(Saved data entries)
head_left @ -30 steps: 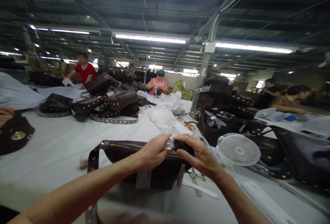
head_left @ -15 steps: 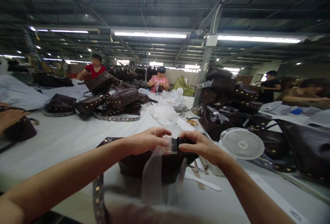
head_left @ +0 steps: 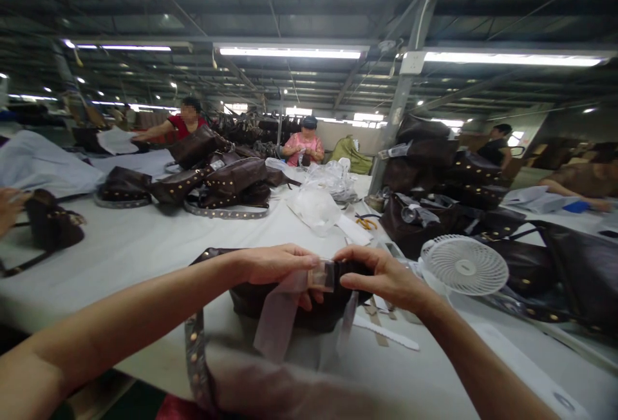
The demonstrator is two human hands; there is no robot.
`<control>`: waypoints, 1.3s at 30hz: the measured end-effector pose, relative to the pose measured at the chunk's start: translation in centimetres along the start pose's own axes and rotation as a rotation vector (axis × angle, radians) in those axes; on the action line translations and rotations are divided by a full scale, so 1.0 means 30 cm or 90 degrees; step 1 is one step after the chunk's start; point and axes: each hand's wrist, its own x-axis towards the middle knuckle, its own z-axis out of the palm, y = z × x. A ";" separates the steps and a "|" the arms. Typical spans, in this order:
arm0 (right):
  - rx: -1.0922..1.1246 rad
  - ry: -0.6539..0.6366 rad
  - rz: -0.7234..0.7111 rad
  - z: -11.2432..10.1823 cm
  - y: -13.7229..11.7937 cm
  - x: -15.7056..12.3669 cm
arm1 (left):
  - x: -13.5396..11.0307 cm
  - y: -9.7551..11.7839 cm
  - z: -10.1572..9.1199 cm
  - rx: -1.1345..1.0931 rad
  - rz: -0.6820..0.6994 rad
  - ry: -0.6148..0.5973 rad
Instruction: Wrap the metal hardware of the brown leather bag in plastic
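A dark brown leather bag (head_left: pixel 309 317) lies on the white table in front of me. Its studded strap (head_left: pixel 195 343) hangs over the near edge. My left hand (head_left: pixel 284 267) is closed on a clear plastic strip (head_left: pixel 275 326), whose loose end dangles over the bag. Clear plastic also lies around a dark strap (head_left: pixel 329 276) between my two hands. My right hand (head_left: pixel 379 275) grips that strap from the right, thumb in front and fingers over the top. A second translucent strip (head_left: pixel 346 320) hangs below my right hand.
A white fan (head_left: pixel 464 265) stands at the right. Brown studded bags (head_left: pixel 232 181) are heaped at the back left, more (head_left: pixel 434 162) by the post. Crumpled clear plastic (head_left: pixel 313 207) and orange-handled scissors (head_left: pixel 365 222) lie ahead. A co-worker's hand (head_left: pixel 9 209) is at far left.
My left hand has tilted; its fingers now reach beneath the clear plastic at the strap. The strip's loose end has swung left. The view has shifted slightly.
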 end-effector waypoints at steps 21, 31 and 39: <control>-0.262 -0.030 -0.190 0.119 -0.019 -0.116 | -0.111 -0.144 0.143 0.097 0.037 0.127; -0.267 -0.056 -0.212 0.210 0.035 -0.211 | -0.176 -0.274 0.207 0.282 0.122 0.183; -0.188 -0.135 -0.066 0.147 0.031 -0.137 | -0.108 -0.274 0.177 0.377 0.222 0.274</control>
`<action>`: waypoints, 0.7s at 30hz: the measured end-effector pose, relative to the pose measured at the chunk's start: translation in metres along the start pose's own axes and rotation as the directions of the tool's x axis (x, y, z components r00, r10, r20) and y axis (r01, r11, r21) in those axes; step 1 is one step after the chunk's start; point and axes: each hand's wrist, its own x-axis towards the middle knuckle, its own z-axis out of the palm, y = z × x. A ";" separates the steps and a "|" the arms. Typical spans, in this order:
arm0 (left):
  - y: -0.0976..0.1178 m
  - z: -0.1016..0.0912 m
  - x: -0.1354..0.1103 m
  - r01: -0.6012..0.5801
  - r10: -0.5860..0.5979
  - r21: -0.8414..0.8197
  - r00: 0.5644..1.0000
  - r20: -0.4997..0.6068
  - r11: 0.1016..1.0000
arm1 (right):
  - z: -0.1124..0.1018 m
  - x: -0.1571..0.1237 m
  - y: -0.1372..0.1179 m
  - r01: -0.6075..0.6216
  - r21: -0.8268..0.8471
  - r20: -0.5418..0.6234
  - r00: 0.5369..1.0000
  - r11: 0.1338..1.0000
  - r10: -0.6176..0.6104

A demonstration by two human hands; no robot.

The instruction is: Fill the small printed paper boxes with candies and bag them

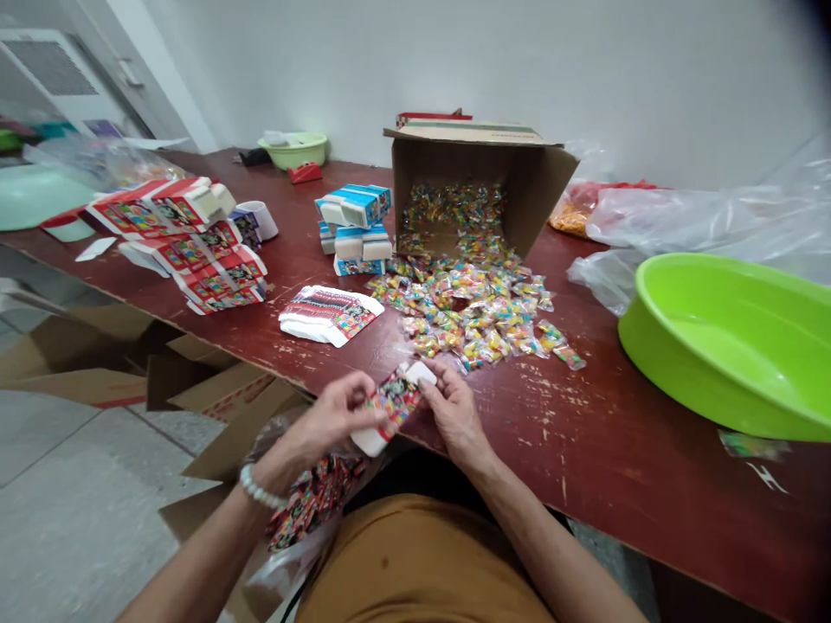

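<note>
A small printed candy box [397,396], with white flaps at its ends, is between my hands at the table's front edge. My left hand [338,411] grips its lower left side, a beaded bracelet on that wrist. My right hand [453,408] pinches its upper right end. Whether the carton is flat or opened out I cannot tell. Just behind lies a fanned stack of flat cartons [331,313]. Small clear packets of colourful candy [480,311] spill from a tipped cardboard box [536,190] over the table.
Red boxes [188,234] are stacked at the left, blue boxes [356,227] at the middle. A large green basin [727,346] stands at right, near plastic bags [688,216]. A pale green bowl [295,151] is by the wall. Below left are open cardboard cartons [221,398] and a bag of printed wrappers [315,502].
</note>
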 end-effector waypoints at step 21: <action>0.003 0.045 -0.036 0.283 -0.040 -0.606 0.923 0.383 0.744 | -0.008 -0.035 -0.037 -0.006 0.010 0.415 0.910 1.000 0.001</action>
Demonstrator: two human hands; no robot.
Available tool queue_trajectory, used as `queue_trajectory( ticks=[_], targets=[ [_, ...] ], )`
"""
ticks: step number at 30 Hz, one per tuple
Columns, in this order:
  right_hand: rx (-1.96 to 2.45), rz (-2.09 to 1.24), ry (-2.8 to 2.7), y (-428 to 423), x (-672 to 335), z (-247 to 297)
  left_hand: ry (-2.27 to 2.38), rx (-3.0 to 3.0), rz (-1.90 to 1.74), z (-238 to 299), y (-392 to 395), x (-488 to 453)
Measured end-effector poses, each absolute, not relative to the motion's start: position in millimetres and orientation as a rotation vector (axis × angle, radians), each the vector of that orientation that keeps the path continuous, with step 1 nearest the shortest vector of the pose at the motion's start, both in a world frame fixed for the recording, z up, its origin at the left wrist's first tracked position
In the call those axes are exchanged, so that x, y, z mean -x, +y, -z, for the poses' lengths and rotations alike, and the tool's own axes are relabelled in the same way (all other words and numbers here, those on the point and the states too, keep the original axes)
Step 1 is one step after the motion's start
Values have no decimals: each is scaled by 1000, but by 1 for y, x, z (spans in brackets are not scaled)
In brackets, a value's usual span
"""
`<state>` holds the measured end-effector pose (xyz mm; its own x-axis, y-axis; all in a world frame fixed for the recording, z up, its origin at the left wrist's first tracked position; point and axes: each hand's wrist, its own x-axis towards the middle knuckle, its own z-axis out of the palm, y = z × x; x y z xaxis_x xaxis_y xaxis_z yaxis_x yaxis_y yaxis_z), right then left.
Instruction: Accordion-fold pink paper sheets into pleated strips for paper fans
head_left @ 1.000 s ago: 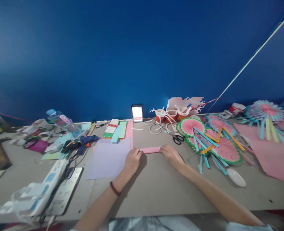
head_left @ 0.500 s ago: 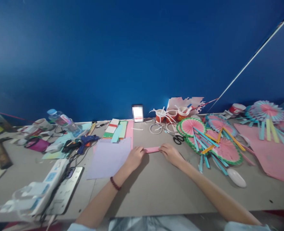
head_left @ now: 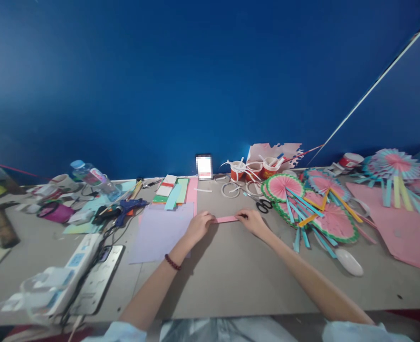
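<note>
A narrow pink paper strip (head_left: 226,219) stretches between my two hands over the middle of the table. At its left end, the closed fingers of my left hand (head_left: 200,225) grip it; a dark red bead bracelet (head_left: 173,262) circles that wrist. My right hand (head_left: 253,223) pinches the opposite end, fingers curled. Whether the strip is one layer or folded I cannot make out. Left of my left hand lies a lilac paper sheet (head_left: 162,232). Black-handled scissors (head_left: 264,205) rest just beyond my right hand.
Pleated watermelon-coloured paper fans (head_left: 333,221) and a white computer mouse (head_left: 349,262) lie to the right. On the left are a power strip (head_left: 76,270), a phone (head_left: 98,282), a blue glue gun (head_left: 128,209) and a water bottle (head_left: 96,180). A lit screen (head_left: 204,167) stands by the blue wall.
My hands have shifted slightly: the left a little left and up, the right slightly up. A bit more of the pink paper strip shows between them. Both still hold it.
</note>
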<state>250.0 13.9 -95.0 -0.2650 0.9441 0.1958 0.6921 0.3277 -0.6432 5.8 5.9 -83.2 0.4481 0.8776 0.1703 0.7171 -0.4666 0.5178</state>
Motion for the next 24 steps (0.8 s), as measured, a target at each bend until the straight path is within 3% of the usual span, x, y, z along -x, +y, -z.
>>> queue_trajectory(
  ticks=[11,24],
  targets=[
    [1491,-577,-2064,28,-248,102,1313,-2423,-661,91,4,-4],
    [1288,-598,-2306,16,-258,72,1366,-2625,-636,88,-7,-9]
  ],
)
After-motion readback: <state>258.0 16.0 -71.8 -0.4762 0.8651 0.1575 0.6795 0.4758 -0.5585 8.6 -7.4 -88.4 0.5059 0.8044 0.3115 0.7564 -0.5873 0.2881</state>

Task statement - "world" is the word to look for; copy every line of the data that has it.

Exercise output -
Measured end-effector poses, each absolute, not relative to the motion's start: position in millimetres and orientation as a rotation vector (axis × angle, radians), each the vector of that orientation that keeps the path continuous, with step 1 nearest the shortest vector of the pose at the motion's start, both in a world frame fixed for the recording, z up, its origin at the left wrist's first tracked position
`<state>` holds the measured end-effector pose (xyz mm; its own x-axis, y-axis; all in a world frame fixed for the recording, z up, its origin at the left wrist's first tracked position; point and axes: each hand's wrist, its own x-axis towards the middle knuckle, its own z-axis out of the palm, y = z × x; x y z xaxis_x xaxis_y xaxis_z yaxis_x yaxis_y yaxis_z), right then left.

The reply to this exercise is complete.